A staunch follower of Savonarola, he was once more forced to flee the city after the death of the monk and again chose Bologna. The 12 busts of Apostles in terracotta now in the Cathedral of Ferrara date from this second Bolognese period. By now Baccio was an affirmed artist and in 1506 the Order of the Servites commissioned him to carry out a large group of sculptures in wood for the Benedictine Abbey of San Godenzo. Of these, only a St. Sebastian remains today, a work that is particularly significant because it marks the artist's progress from the sculptural techniques of the 15th century, still linked to the style of Donatello, and the more "expressionist" trends of the school of Michelangelo.

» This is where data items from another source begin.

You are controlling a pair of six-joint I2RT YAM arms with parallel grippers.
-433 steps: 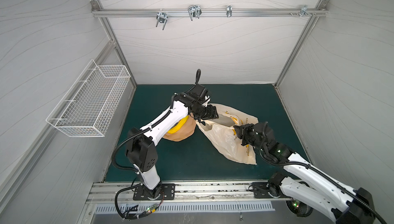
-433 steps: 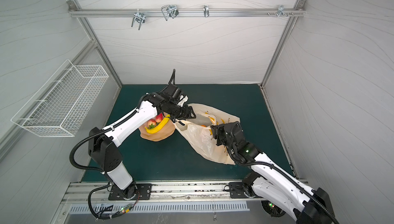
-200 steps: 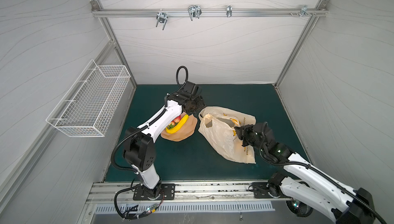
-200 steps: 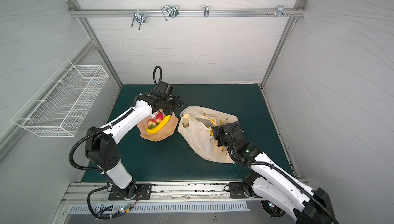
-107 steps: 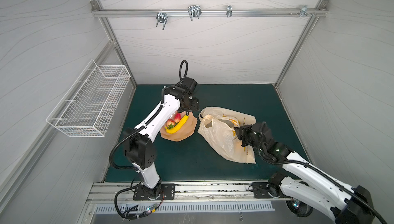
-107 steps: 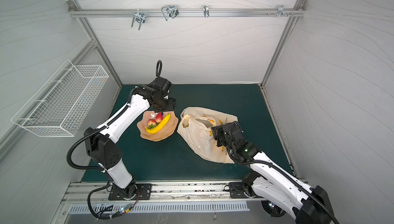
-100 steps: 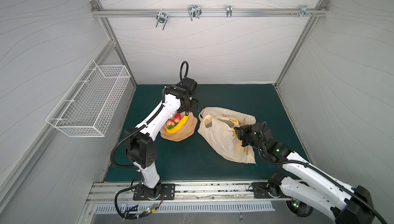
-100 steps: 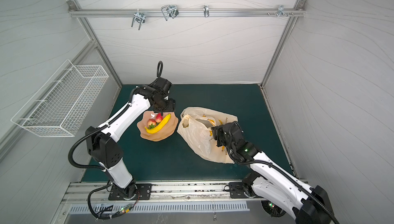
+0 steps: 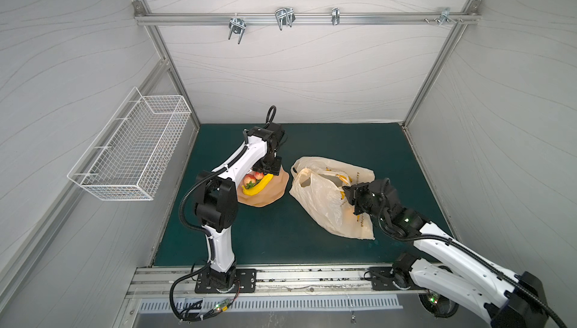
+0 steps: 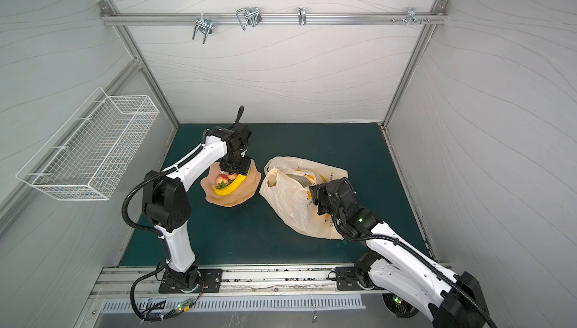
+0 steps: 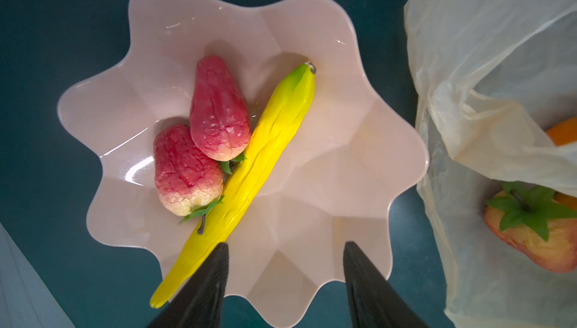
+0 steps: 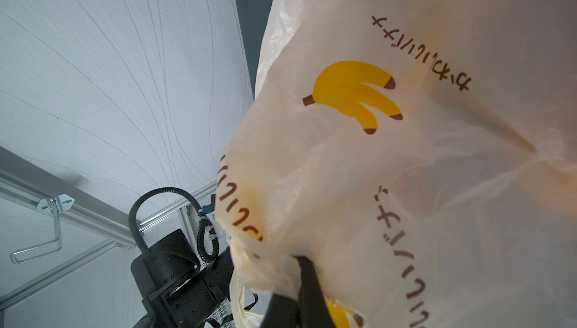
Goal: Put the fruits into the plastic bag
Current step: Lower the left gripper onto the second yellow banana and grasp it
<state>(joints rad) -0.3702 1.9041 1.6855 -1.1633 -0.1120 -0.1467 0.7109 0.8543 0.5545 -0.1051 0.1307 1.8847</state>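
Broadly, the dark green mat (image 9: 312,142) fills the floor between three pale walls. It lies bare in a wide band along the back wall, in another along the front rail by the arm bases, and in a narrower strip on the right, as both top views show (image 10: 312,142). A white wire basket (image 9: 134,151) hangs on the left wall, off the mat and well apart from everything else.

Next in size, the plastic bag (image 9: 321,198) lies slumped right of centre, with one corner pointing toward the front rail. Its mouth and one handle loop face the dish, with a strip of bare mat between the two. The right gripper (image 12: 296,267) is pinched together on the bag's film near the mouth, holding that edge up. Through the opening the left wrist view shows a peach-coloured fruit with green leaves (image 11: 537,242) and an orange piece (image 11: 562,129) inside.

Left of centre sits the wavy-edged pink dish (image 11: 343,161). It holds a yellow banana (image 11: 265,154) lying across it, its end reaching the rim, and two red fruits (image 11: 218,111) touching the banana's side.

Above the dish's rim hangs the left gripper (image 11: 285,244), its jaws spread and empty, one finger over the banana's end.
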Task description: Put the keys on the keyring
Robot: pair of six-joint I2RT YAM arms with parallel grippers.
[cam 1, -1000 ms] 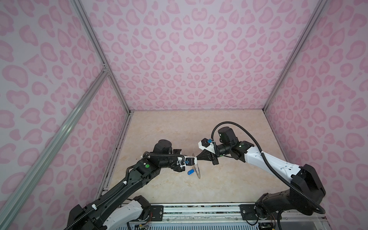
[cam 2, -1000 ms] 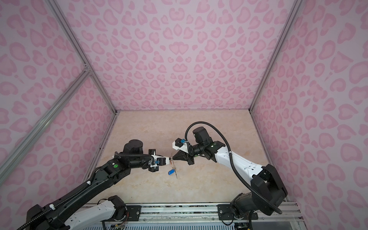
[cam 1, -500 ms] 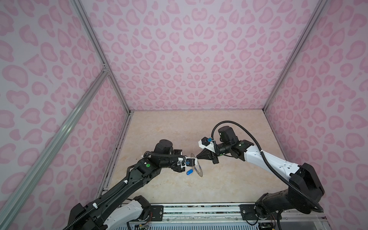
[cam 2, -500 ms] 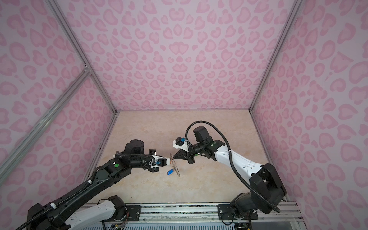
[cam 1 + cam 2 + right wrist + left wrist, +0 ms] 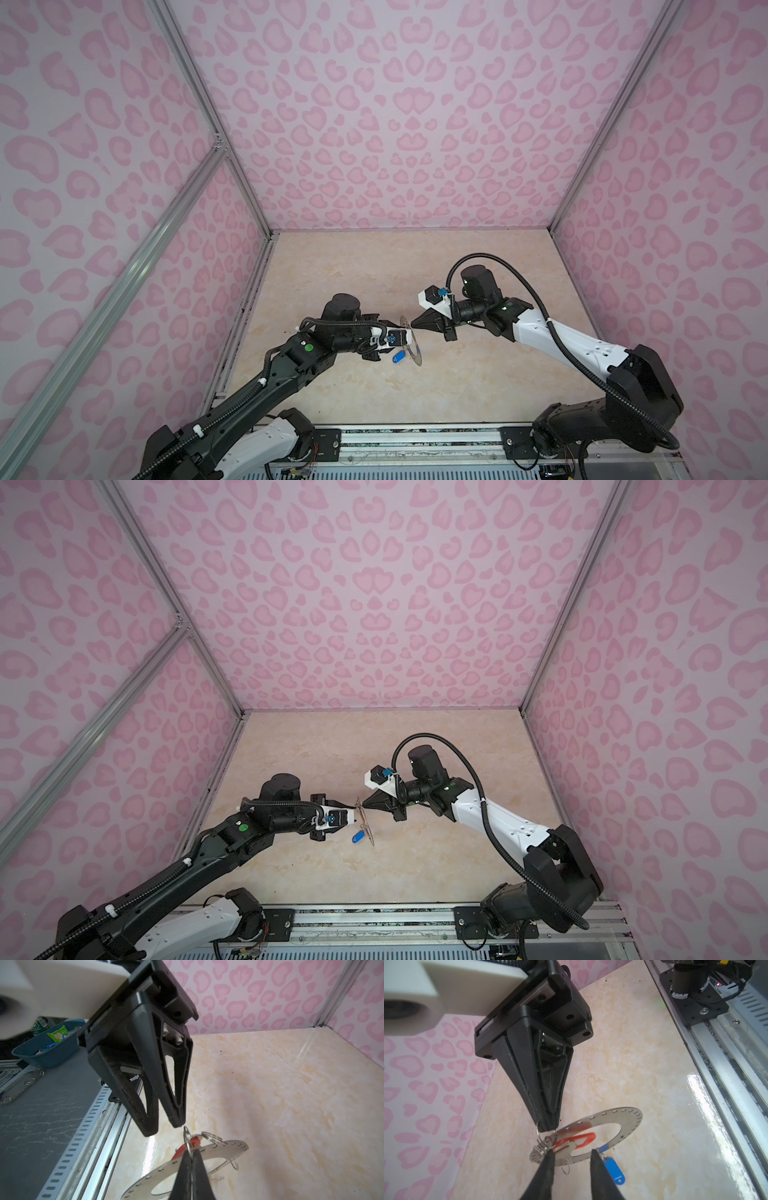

Proof that he was now fully accepted in Florentine artistic spheres was the commission for a St. John the Evangelist in bronze that he was asked to carry out in 1514 by the Silk Guild for one of the niches on the Church of Orsanmichele. Its powerfully expressive face and gestures made it the masterpiece of his maturity. In 1515 he carried out the marble aedicola around the fresco of the miraculous image of the Virgin Mary in the Church of Sant'Agostino at Colle Val d'Elsa.
By the end of the 1520's the artist had already managed to best express his talents as a sculptor: he had tackled all kinds of materials, from wood, terracotta, marble to bronze, and his crucifixes, in particular, were to make his name known and appreciated both in Florence and elsewhere. He worked above all in Lucca and the surrounding countryside in the later stages of his career, and this was when he carried out the Pietà in marble dated 1518 for the Parish Church of Segromigno (Lucca), the work that was to open a new phase in his art. His last sculptures include a series of funeral monuments, like that for Silvestro Gigli, the Bishop of Lucca, carried out with his son Raffaello for the Church of San Michele al Foro, though unfortunately only his rendering of the Virgin Mary and Child still survives today; and the monuments in honour of St. Silao (Museum of Villa Guinigi in Lucca) and for Giano Grillo in the Church of Santa Maria dei Servi in Lucca. We do not know where or how Baccio spent the last years of his life, as they are still deeply wrapped in mystery, but he presumably died in 1523.